Closed GoogleCodeExporter closed 9 years ago

GoogleCodeExporter commented 9 years ago
>>> What steps will reproduce the problem?
1. Go to http://www.iquilezles.org/apps/shadertoy/
2. Select in the Presets the shader "Metatunnel" and Load

>>> What is the expected output? What do you see instead?
We should have a blue tunnel with some blob.
We have instead a white screen

>>> What version of the product are you using? On what operating system?
Chrome 9. Tested also with latest SVN AngleProject version.

>>> Please provide any additional information below.
Other shaders in ShaderToy are not working, but they are using an extension 
that is not supported in WebGL.
But Metatunnel for example doesn't use this extension.
I have looked at the generated HLSL and It seems to be fine and well translated 
from the GL version.

BTW, is there any way to debug Angle on Chrome with PIX, as the single-process 
option doesn't work anymore?

Original issue reported on code.google.com by alx.xo...@gmail.com on 12 Feb 2011 at 8:53

GoogleCodeExporter commented 9 years ago
Does appear to be ANGLE related.
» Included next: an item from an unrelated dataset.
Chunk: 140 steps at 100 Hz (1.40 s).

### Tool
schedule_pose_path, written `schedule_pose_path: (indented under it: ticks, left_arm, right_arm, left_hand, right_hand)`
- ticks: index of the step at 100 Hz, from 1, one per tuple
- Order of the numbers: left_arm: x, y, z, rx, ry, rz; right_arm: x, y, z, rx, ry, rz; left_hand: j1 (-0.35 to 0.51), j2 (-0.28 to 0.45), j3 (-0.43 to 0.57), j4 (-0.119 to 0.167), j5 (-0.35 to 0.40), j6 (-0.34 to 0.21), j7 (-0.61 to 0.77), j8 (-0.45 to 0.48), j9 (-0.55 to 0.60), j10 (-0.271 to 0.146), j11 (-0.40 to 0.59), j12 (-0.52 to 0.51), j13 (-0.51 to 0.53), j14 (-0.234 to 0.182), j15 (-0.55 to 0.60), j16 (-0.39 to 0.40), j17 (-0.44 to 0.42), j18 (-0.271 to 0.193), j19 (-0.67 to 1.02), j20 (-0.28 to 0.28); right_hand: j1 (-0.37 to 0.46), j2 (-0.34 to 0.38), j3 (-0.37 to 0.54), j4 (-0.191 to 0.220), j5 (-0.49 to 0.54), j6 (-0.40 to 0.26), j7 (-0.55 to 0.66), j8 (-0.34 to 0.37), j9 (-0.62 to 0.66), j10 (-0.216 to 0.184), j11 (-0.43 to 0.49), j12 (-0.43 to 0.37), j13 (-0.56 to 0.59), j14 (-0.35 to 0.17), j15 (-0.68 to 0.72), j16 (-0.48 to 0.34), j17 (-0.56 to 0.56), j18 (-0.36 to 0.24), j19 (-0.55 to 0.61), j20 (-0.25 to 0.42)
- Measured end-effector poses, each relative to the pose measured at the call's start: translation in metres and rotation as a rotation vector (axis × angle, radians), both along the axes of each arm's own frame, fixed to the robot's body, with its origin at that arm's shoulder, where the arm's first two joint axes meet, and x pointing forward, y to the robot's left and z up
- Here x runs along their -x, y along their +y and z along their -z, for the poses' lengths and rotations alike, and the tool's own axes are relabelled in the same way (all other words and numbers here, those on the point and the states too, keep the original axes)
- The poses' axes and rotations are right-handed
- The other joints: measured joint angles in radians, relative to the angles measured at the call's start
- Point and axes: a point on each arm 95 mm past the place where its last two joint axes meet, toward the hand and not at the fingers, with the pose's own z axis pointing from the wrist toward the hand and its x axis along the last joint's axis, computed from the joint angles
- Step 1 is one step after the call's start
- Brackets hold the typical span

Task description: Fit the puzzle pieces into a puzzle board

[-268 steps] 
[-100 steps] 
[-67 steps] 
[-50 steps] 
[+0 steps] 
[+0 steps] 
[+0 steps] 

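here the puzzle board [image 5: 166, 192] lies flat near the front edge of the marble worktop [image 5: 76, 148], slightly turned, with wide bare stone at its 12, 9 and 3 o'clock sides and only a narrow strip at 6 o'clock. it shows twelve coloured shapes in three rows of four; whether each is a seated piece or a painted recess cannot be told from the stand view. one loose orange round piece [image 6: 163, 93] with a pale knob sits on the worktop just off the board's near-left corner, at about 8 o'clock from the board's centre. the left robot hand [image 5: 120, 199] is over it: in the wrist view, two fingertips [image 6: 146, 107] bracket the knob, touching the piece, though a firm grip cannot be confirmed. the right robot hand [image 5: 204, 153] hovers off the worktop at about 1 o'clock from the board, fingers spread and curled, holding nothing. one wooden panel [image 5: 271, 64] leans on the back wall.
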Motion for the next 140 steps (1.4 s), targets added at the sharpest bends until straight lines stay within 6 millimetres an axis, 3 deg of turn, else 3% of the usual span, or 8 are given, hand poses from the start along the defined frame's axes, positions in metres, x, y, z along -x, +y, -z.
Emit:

The GPU process seems to lock up (haven't 
obtained a stack trace yet) with memory usage slowly increasing. The shader 
doesn't seem to be using vertex texture fetch. Shader works with 
--use-gl=desktop.

Original comment by kbr@chromium.org on 14 Feb 2011 at 6:32

GoogleCodeExporter commented 9 years ago
+apatrick who has gotten PIX debugging to work with ANGLE.

Original comment by kbr@chromium.org on 14 Feb 2011 at 6:33

GoogleCodeExporter commented 9 years ago
To address the PIX issue, I confirmed that --single-process is broken in both 
the stable and canary channels on Windows. However, it worked for top of tree 
and I was able to debug ANGLE/WebGL using PIX. That was Chromium r74859. 
Hopefully the fix will be in the canary channel soon.

Original comment by apatr...@chromium.org on 15 Feb 2011 at 12:37

GoogleCodeExporter commented 9 years ago
See http://code.google.com/p/chromium/issues/detail?id=71719 for a similar 
issue.

Original comment by kbr@chromium.org on 15 Feb 2011 at 11:55

GoogleCodeExporter commented 9 years ago
After a short diagnostic, there is nothing we can do about HLSL compilation 
time. This is due to the way the HLSL compiler is evaluating a shader in order 
to choose if it has to unroll a loop or not. Current HLSL compiler is bad at 
this, and It seems to be well known from DirectX team (at least, some recent 
post on gamedev can attest this: 
http://www.gamedev.net/topic/593463-d3dcompile-way-too-slow/)

Even with this long shader compilation time, It still doesn't explain to me why 
display results are incorrect. At a first sight, the HLSL translation from the 
GLGL seems to be correct... so the error might come from another part of 
Angle... This could be confirmed by debugging with PIX.

Original comment by alx.xo...@gmail.com on 16 Feb 2011 at 4:46

GoogleCodeExporter commented 9 years ago
r74859 is now in the canary channel but --single-process is still not working. 
If I build is from source it works though. I'm still looking into it.

In the meantime, the continuous builds are here and --single-process is working 
in r75112:

http://build.chromium.org/f/chromium/continuous/win/2011-02-16/75122/

These are even less stable than canary.

I found a bug in the shader translator while debugging your shader in PIX. It 
is checked into ANGLE at r562 but it's not yet in Chrome:

http://codereview.appspot.com/4179054

I found that by switching to D3DX9 version 43 (previously we were using 42) and 
disabling shader optimization, the compile times were reduced significantly.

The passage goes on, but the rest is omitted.